Cherryh, CJ – Merchanters Luck

“What’s he running around there, with a sector frozen down? Contraband, you

reckon?”

“I don’t know.—Curran, have you tried the doors on the cabins —the other cabins?

Something terrible happened on this ship. I don’t know when and I don’t know

what. Hit by the Mazianni, he says; but this—The loft is frozen; the cabins

left—you know how they were left… there’s a slept-in bed around there, frozen

down.”

“I tell you this,” Curran said in the faintest of whispers, “I don’t sleep

well—in that cabin. Maybe he’s worried for himself— about us doing to him what

occurs to him to do to us. I don’t like it, Allie. Most of all I don’t like that

comp being locked up. That’s dangerous. And you know why he got us out of there…

not to look over his shoulder while he works, that’s what. I wouldn’t put it

past him, spying on us. Or murder, if it came to it”

“No,” she said, a shake of her head. “I don’t think that I never have.”

“You ever been wrong, Allie?”

“Not in this.”

He frowned, a look up from under his brows. “Maybe the record’s still good. And

maybe we go on like this and we have a run-in with the military—what’s he going

to do, Allie? Which way is he going to jump? I don’t like it.”

“He’s strung out I know it. I know it’s not right.”

“Allie—” He reached out, touched her shoulder, cousin for the moment and not

number two. “Man and woman—he thinks one way with you and maybe he thinks he can

get around you; but you let me talk it out with him and I’ll straighten it out.
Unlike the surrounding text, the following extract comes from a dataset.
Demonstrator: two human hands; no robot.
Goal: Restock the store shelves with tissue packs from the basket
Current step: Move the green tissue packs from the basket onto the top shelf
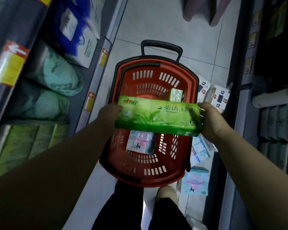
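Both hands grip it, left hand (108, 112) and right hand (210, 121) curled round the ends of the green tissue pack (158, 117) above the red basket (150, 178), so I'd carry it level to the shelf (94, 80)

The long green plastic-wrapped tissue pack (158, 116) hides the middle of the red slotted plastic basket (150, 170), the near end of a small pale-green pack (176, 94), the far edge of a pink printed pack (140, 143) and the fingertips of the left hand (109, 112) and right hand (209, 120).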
And I’ll get those comp keys. No question of it.”

“I don’t want that”

“You don’t want it, I don’t want it. But we’re in trouble, if you haven’t

noticed. That man’s off the brink and he’s going farther. I propose we have it

out with him… we. Me. No chaff with me. He knows that. You just stay low, stay

out of it, go to your cabin and we’ll put the fear in him.”

“No.”

“You think of something that makes as good sense? You going to ask him and he’ll

come over? I’ll figure you tried that.”

She bit at her lip, looked up the corridor, where Neill and Deirdre came down

the horizon. “Sorry,” Neill said again; and Deirdre: “Who’s minding the ship?”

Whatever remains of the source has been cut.